▶ _Activity_
Pull every line with "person" from the data.

(Extracted records)
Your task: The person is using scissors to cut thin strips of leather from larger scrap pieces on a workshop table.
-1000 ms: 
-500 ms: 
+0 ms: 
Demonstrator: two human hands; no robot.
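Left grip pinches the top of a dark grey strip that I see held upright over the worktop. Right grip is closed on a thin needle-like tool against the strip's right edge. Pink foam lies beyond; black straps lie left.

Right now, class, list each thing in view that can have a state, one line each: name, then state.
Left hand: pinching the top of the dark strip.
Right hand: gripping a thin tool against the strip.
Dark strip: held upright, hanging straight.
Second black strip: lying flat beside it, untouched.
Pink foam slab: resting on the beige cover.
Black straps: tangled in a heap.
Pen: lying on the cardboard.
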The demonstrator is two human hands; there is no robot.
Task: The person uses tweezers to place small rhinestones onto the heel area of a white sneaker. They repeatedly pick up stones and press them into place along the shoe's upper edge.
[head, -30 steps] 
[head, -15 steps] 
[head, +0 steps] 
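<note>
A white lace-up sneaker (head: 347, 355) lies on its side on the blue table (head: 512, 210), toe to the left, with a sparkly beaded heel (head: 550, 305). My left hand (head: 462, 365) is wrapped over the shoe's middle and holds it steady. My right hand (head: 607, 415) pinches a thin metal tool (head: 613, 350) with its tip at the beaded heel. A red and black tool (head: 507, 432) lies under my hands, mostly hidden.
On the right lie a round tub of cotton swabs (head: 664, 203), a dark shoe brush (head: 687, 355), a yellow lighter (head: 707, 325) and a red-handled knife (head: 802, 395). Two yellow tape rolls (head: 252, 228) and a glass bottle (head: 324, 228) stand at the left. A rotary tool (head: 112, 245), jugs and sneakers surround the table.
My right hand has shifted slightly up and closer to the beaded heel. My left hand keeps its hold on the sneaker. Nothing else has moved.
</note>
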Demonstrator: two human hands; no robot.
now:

▶ _Answer for this exercise_
Your task: The person is using scissors to cut thin strips of leather from larger scrap pieces on a workshop table.
Task: The person uses tweezers to place small rhinestones onto the heel area of a white sneaker. They repeatedly pick up stones and press them into place along the shoe's upper edge.

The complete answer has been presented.